→ **Task to complete**: Which lines in the records below contain the word "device"? Copy each one.

Extracted data entries:
# # # # # # #

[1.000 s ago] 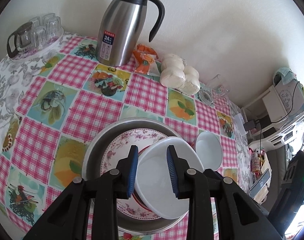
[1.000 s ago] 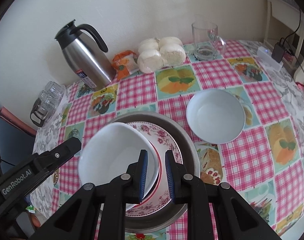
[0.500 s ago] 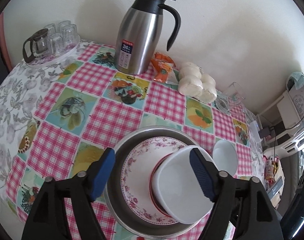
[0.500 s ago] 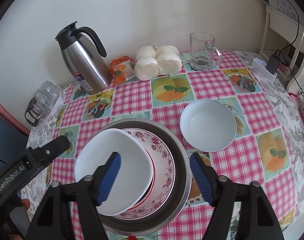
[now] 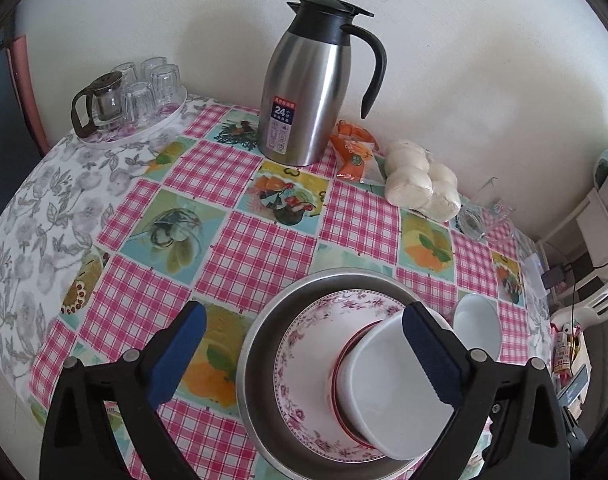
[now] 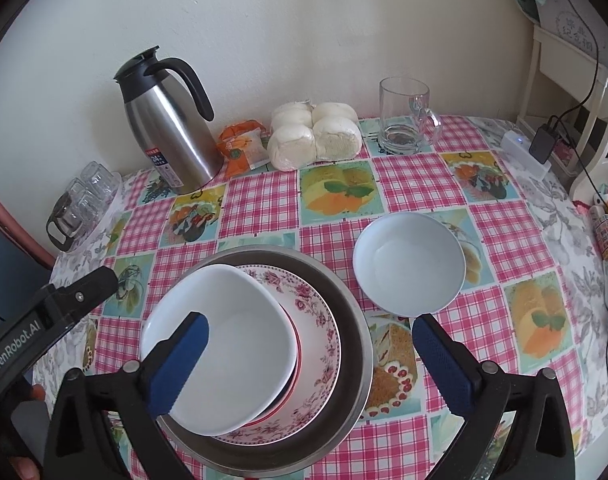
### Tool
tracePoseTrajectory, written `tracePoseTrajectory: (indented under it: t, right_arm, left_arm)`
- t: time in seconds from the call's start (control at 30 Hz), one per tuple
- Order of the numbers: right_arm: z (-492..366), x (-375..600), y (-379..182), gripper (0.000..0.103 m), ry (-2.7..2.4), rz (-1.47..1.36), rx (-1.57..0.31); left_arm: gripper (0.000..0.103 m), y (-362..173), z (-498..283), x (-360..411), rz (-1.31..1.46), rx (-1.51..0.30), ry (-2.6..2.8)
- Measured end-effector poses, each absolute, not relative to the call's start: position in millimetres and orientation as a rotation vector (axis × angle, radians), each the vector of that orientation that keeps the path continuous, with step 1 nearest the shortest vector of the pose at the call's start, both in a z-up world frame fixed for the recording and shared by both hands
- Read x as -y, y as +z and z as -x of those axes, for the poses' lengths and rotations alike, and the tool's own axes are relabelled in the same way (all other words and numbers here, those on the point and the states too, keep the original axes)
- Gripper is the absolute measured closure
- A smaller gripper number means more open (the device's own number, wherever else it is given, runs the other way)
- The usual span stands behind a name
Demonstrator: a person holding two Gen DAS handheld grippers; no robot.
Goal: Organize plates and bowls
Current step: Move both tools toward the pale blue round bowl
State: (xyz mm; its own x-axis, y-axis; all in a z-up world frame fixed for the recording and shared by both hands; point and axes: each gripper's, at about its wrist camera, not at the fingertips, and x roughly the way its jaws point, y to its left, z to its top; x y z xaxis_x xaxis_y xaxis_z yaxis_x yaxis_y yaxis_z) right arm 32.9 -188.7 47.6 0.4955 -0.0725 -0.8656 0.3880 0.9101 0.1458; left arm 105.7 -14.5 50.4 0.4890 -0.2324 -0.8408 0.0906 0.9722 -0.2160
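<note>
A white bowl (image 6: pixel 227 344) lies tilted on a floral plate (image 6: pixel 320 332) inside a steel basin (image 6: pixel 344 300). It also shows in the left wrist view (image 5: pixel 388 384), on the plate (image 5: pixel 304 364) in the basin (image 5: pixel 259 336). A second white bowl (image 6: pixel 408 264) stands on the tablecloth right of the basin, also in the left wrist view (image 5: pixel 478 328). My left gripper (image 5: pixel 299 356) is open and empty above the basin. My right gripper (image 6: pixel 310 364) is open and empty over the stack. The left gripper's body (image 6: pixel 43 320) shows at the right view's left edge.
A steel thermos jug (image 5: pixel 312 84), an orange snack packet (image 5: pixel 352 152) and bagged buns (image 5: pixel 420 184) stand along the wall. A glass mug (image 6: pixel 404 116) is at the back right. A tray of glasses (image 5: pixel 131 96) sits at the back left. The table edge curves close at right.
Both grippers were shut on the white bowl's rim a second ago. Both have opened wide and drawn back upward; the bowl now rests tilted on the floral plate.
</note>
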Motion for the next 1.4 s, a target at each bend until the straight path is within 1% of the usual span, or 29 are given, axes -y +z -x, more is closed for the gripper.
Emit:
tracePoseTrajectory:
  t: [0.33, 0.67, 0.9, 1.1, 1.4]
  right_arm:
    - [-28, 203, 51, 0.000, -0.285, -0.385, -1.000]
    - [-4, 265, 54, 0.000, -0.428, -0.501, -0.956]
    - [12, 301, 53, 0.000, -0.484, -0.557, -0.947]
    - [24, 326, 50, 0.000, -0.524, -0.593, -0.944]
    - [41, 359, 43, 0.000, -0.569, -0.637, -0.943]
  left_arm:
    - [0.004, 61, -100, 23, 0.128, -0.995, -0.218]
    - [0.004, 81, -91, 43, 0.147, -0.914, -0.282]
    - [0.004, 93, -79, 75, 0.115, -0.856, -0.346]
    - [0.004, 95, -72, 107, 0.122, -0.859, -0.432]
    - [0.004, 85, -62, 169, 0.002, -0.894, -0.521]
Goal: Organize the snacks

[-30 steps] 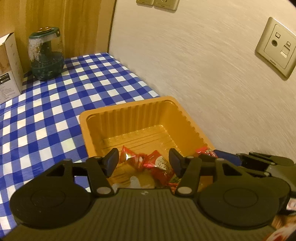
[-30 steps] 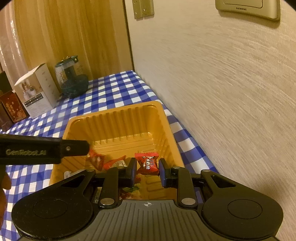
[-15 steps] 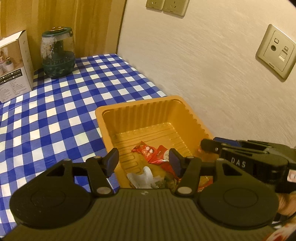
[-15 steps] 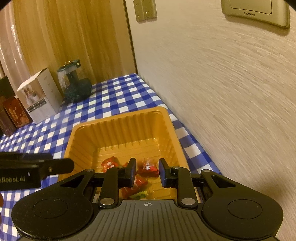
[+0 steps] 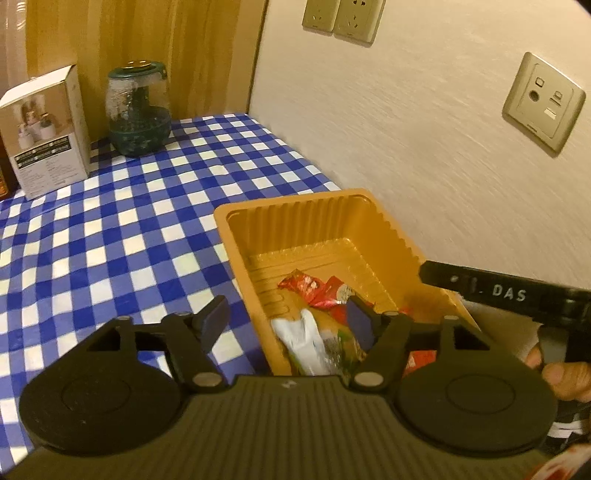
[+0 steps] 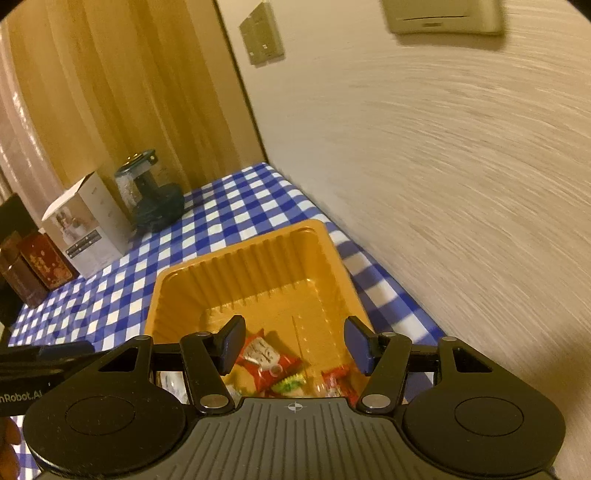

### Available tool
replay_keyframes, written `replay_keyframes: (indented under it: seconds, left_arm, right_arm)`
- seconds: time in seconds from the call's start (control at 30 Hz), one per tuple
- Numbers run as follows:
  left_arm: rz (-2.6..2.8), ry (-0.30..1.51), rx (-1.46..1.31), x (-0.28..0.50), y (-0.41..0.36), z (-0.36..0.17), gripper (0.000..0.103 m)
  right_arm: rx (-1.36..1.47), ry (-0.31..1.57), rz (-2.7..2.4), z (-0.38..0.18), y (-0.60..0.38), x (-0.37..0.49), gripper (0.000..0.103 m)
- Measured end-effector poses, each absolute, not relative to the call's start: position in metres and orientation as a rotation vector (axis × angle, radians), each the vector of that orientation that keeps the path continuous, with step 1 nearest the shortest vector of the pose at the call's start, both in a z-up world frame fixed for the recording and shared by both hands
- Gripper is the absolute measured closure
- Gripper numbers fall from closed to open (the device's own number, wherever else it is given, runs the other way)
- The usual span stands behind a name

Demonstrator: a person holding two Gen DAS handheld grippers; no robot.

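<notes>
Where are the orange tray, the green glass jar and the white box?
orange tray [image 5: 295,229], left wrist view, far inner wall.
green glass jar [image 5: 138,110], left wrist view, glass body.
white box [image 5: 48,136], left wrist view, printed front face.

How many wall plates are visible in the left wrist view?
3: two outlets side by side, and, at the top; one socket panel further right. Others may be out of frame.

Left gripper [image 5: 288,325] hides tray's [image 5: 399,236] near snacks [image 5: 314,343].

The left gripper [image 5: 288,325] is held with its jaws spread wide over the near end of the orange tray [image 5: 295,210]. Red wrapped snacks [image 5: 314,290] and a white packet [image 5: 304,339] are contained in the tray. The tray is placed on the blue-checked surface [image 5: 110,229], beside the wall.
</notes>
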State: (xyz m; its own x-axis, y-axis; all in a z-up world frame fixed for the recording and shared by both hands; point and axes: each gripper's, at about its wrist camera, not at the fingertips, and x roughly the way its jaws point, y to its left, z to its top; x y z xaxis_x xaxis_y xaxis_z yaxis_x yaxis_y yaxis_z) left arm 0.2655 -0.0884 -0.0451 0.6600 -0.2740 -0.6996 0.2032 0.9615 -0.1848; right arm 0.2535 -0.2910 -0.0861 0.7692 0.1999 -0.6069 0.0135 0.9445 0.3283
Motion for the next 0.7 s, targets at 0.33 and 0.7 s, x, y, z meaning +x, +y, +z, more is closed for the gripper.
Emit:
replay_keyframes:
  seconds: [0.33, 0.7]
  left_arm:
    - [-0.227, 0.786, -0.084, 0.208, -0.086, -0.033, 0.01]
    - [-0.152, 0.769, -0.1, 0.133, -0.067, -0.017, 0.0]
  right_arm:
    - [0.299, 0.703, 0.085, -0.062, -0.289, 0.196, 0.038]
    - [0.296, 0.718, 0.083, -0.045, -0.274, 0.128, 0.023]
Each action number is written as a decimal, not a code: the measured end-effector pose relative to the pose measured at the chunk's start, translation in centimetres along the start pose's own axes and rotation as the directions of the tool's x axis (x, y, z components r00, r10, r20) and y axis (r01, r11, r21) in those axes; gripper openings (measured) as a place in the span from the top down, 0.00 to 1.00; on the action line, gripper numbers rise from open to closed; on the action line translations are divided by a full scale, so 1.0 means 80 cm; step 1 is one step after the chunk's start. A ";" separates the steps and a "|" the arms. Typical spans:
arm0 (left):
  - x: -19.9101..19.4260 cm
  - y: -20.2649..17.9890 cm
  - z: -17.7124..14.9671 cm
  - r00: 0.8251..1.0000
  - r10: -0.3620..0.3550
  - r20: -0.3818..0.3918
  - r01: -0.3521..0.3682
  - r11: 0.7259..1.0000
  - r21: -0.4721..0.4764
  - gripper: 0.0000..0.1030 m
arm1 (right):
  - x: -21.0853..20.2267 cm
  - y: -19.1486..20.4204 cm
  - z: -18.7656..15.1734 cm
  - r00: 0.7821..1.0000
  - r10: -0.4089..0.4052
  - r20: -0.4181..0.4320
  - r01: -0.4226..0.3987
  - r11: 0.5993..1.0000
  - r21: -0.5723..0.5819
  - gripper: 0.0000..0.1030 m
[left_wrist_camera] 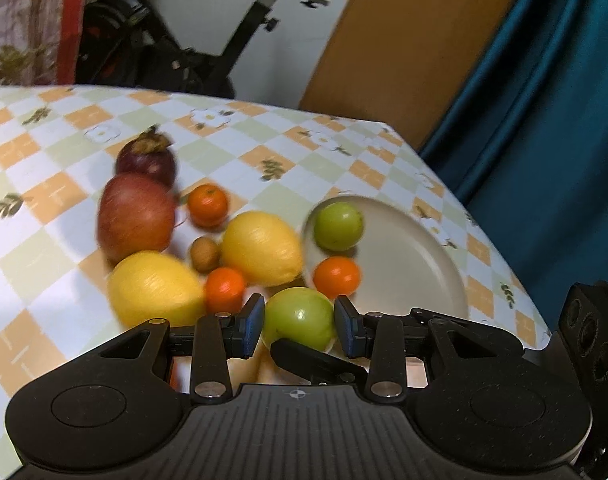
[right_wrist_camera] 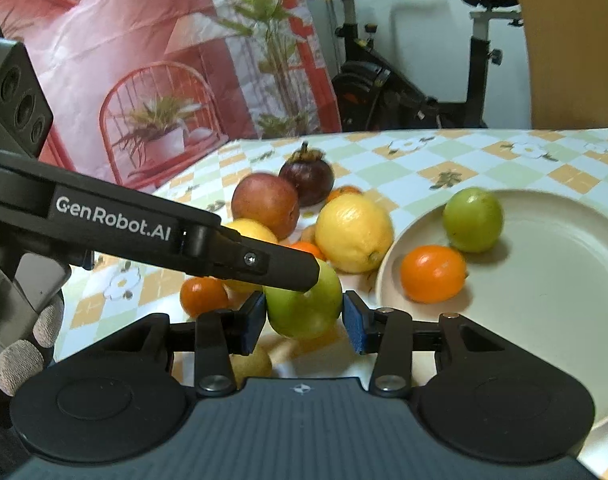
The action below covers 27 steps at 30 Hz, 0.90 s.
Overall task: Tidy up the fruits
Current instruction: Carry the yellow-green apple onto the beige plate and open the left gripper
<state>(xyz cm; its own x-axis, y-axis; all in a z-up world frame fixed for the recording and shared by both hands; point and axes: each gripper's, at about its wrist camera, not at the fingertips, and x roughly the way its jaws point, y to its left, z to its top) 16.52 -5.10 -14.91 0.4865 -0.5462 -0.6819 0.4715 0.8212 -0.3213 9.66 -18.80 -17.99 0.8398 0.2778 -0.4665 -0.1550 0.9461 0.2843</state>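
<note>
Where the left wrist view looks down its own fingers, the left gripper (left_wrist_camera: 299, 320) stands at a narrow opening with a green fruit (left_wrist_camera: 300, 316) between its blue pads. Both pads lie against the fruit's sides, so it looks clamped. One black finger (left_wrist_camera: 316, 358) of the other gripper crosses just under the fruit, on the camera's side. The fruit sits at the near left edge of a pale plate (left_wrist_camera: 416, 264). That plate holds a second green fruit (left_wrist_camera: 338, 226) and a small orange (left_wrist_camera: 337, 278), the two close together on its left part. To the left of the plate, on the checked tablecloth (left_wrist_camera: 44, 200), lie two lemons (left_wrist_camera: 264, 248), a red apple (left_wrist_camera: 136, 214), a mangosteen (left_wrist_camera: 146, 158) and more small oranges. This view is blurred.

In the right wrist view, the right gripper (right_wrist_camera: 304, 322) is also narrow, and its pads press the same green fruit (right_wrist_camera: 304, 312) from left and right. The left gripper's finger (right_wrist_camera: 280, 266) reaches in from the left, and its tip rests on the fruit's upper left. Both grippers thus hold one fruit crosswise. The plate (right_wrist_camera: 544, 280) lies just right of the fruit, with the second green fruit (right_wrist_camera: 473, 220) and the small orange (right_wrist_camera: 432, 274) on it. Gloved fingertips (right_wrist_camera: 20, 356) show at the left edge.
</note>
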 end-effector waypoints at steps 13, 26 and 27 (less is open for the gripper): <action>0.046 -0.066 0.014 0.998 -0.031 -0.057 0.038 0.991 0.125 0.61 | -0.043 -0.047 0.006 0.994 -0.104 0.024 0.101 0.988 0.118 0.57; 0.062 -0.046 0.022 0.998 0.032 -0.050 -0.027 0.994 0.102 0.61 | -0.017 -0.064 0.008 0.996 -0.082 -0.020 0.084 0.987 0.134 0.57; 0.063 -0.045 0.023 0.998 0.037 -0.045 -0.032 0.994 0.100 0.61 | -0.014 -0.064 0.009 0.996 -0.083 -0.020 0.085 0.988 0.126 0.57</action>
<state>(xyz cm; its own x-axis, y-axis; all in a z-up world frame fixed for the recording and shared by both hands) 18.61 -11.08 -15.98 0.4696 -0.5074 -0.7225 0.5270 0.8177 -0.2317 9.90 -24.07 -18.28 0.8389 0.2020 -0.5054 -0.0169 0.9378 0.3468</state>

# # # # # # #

→ **Answer to this exercise**:
- A smaller gripper number means more open (the device's own number, wherever else it is given, runs the other way)
- Gripper numbers fall from closed to open (the device's own number, wherever else it is given, runs the other way)

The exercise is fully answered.